Lapau juga menjadi lembaga sosial bagi anak muda di Ranah Minang zaman dahulu. Sistem kekerabatan matrilineal yang dianut masyarakat Minang mendorong anak laki-laki lebih banyak beraktivitas di luar rumah karena tidak memiliki ruangan privat atau kamar. Setelah menuntut ilmu di surau, para pemuda biasanya bersosialisasi dan berdiskusi di lapau.
Seiring dengan perkembangan zaman, lapau tetap eksis di berbagai pelosok nagari. Topik pembahasan terus berkembang sesuai dengan isu yang terjadi di lingkungan sekitar. Persoalan budaya, sosial, ekonomi, hingga isu lainnya seperti pekerjaan hingga kegiatan di nagari, sebutan untuk wilayah setingkat desa di Sumatera Barat, jamak didiskusikan.
Dialog biasanya dilakukan pada pagi hari sebelum beraktivitas, atau malam hari setelah merampungkan berbagai pekerjaan. Pada saat itulah lapau ramai oleh riuh diskusi dari tetua kampung, ninik mamak, hingga generasi muda. Diskusi ini disebut sebagai ota lapau. Ota berarti ’obrolan’ dan lapau berarti ’warung atau kedai’, obrolan di warung.
Tradisi ini memberikan manfaat dari dua sisi. Pada aspek ekonomi, diskusi di lapau menggerakkan perputaran uang karena transaksi jual-beli. Transaksi ini penting dalam menggerakkan ekonomi desa mengingat lapau menjadi pusat jual-beli kebutuhan hidup terdekat di sekitar permukiman penduduk.
Dari aspek sosial, lapau menjadi ”media sosial” masyarakat Minang untuk mendapatkan atau menyampaikan informasi. Informasi ringan seperti kerja bakti, berburu, hingga informasi penting menyangkut persoalan sosial, kejahatan, hingga kemiskinan dibahas dari berbagai sudut pandang di lapau.
Perbincangan politik
Ketika kini memasuki periode reformasi dan pesatnya perkembangan arus informasi, lapau masih sering digunakan sebagai sarana diskusi, termasuk perbincangan tentang politik. Kebijakan pemerintah hingga pembangunan daerah menjadi hal yang lumrah diperbincangkan. Lapau tetap berperan sebagai wadah diskusi yang menumbuhkan kontrol sosial dari kalangan masyarakat terhadap pemerintahan.

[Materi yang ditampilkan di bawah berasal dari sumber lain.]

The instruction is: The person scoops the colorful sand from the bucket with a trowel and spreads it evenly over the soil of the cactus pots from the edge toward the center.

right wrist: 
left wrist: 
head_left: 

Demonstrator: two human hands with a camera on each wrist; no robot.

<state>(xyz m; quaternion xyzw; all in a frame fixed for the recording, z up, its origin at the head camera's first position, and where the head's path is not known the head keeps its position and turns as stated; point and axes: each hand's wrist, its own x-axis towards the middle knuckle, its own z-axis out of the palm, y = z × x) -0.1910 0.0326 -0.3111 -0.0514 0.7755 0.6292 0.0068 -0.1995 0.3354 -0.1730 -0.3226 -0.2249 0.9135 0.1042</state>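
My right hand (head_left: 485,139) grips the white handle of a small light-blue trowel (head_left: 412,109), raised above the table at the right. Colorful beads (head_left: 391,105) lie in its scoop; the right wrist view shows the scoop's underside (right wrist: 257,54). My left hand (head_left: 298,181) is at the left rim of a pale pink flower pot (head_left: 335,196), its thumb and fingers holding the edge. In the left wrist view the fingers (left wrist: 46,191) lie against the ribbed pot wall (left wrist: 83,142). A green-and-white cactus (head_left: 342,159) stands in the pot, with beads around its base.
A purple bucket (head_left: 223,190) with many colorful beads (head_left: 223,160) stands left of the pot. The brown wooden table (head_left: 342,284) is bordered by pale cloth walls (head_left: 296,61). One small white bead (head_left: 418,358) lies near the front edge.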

Konsep lapau sebagai sarana diskusi juga semakin berkembang. Jika sebelumnya terbatas di warung sederhana, kini diskusi mulai banyak dilakukan di lapau makan hingga lapau kawa. Lapau makan merupakan warung nasi yang menjual berbagai makanan khas Minang. Sementara lapau kawa adalah warung yang khusus menjual air kawa, sebuah minuman yang terbuat dari daun kopi dan menjadi khas di Ranah Minang.

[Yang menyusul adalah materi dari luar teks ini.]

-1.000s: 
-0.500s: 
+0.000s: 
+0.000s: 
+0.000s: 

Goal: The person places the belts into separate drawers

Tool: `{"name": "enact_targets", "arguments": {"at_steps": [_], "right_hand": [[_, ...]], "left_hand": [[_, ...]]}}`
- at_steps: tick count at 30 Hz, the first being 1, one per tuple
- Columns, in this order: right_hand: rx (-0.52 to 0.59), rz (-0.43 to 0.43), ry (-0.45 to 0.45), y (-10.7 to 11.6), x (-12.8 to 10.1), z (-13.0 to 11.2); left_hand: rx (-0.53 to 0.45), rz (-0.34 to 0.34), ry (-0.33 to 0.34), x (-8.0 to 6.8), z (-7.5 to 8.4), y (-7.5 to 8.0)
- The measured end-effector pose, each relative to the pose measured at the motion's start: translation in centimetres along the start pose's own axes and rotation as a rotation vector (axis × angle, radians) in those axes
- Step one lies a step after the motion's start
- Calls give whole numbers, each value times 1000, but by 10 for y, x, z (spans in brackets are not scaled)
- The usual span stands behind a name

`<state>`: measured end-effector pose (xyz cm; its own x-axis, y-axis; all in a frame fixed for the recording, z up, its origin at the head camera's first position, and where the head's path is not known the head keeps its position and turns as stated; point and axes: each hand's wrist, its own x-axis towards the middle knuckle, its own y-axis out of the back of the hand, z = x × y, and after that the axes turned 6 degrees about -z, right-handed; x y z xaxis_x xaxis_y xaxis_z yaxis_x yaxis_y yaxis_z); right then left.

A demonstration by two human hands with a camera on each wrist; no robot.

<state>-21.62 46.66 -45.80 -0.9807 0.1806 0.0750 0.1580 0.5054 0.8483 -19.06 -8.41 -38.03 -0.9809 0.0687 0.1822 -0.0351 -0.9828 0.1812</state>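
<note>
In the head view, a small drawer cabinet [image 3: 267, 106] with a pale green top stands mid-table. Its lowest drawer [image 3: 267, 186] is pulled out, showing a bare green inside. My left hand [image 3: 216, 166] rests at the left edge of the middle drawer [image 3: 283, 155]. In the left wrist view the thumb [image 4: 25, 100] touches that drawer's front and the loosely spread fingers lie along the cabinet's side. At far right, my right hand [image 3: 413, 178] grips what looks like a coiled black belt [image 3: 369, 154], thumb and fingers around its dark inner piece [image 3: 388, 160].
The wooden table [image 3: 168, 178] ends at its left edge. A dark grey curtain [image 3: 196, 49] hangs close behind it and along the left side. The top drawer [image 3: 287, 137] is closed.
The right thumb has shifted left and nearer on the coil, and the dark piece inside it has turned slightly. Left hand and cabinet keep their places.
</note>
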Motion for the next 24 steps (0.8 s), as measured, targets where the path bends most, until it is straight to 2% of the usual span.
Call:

Selain tempat berdiskusi, tak jarang lapau juga menjadi tempat bagi sekelompok masyarakat untuk menentukan pilihan politik setelah terlibat diskusi yang cukup panjang.

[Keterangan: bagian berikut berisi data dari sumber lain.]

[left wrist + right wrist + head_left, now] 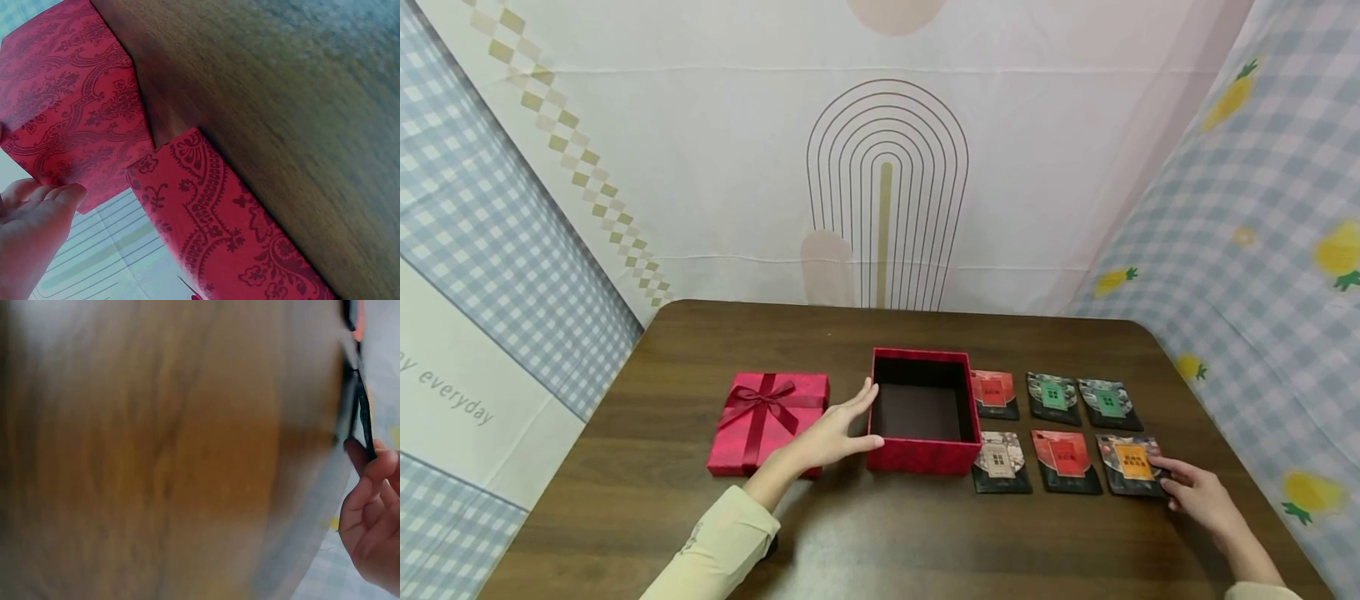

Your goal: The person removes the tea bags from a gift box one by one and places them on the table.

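Packets nearest: right hand (1198,492) sits at the near-right corner of the dark wooden surface (880,542), fingertips on the near-right edge of the orange-labelled black foil packet (1132,463). In the right wrist view the fingers (369,487) curl against that packet's thin edge and the thumb seems to be behind it; view is blurred, so whether it's a full pinch or just contact, can't tell. That packet is the rightmost of the near row, so right hand is far the closer to it; left is well apart, across the box.

Rest of near row, going left: red-labelled black packet (1065,460), then white-labelled black packet (1000,462), just beside the box's near-right corner.

Left hand (835,433) is relaxed and flat, fingers straight, holding nothing, resting against the left wall of the open red patterned square box (925,457). Box is empty, mid-surface, left of all packets. Left wrist view confirms fingertips (56,194) on the patterned wall.

Red lid with dark red ribbon bow (767,421) lies flat just left of left hand, apart from the box.

Far row, left to right: red packet (994,393), green packet (1052,398), second green packet (1108,403).
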A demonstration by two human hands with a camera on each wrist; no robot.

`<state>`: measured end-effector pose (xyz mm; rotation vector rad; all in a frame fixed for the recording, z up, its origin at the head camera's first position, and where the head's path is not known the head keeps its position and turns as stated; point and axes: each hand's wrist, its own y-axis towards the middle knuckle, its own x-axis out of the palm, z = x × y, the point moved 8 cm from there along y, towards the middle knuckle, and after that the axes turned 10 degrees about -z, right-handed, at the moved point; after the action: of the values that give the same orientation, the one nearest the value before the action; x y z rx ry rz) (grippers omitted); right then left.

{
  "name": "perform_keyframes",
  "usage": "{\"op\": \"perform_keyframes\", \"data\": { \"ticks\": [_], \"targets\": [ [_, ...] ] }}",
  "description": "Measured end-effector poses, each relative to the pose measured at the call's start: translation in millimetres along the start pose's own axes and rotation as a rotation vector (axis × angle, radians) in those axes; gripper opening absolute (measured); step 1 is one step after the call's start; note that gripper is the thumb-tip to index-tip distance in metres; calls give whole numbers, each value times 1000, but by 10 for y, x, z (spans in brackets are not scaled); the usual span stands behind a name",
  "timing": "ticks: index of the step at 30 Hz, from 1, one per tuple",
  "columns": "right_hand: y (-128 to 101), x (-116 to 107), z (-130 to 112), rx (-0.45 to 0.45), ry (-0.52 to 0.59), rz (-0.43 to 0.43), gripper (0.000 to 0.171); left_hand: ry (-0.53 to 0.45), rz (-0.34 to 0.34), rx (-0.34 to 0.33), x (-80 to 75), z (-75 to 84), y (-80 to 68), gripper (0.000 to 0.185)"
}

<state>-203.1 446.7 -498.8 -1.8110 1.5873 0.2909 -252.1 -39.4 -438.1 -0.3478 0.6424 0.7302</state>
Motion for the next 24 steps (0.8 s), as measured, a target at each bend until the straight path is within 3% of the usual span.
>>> {"op": "perform_keyframes", "data": {
  "ticks": [6,12,15,24],
  "targets": [
    [37,3,-49,38,-280,5,42,17,5,5,0,9,6,79],
    [29,53,-67,-6,-436,-18,41,18,7,3,2,-1,-4,79],
    [10,48,-69,-9,-467,-20,40,23,12,-3,0,-6,-9,79],
    [16,63,-103,73,-408,-59,42,13,40,-9,8,-16,-15,80]
  ]
}}
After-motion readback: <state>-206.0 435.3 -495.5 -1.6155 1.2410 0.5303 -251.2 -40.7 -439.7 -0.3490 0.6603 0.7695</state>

Dari sisi tokoh politik, lapau juga menjadi sarana untuk mendulang dukungan masyarakat hingga menyerap aspirasi publik. Hal ini terlihat dalam beberapa kali pemilu dan pilkada di Sumatera Barat, di saat sejumlah partai politik dan tokoh memanfaatkan lapau sebagai sarana sosialisasi untuk menggalang dukungan.
Ada anekdot di masyarakat Minang, jika ingin menjadi anggota Dewan, maka sering-seringlah duduk di lapau. Kini, anggapan itu masih terus mengakar. Pada Pemilu 2019, misalnya, pendekatan personal melalui lapau masih digunakan oleh aktor politik lokal. Selain kampanye di ruang formal, diskusi di lapau juga masih dilakukan demi meraih dukungan di akar rumput.
Bahkan, di tengah menjamurnya kedai kopi modern, lapau masih menjadi pilihan masyarakat Minang, terutama di pedesaan, untuk berdiskusi. Kondisi ini semakin mengukuhkan pemeo bahwa di Ranah Minang, politik bukan hadir di DPRD ataupun kantor pemerintahan, melainkan di lapau.
Selain dimanfaatkan sebagai sarana diskusi, lapau juga menjadi tempat untuk menarik simpati masyarakat melalui berbagai program bantuan. Perbaikan lapau turut diberikan oleh aktor politik sebagai program di tingkat daerah.
Pilkada
Kini memasuki pergelaran Pilkada 2020, lapau-lapau di berbagai pelosok nagari akan kembali diramaikan oleh riuh perbincangan politik. Kondisi ini mulai terlihat pada beberapa calon kepala daerah di Sumatera Barat yang sudah mulai bergerilya dan memanfaatkan lapau untuk bersosialisasi.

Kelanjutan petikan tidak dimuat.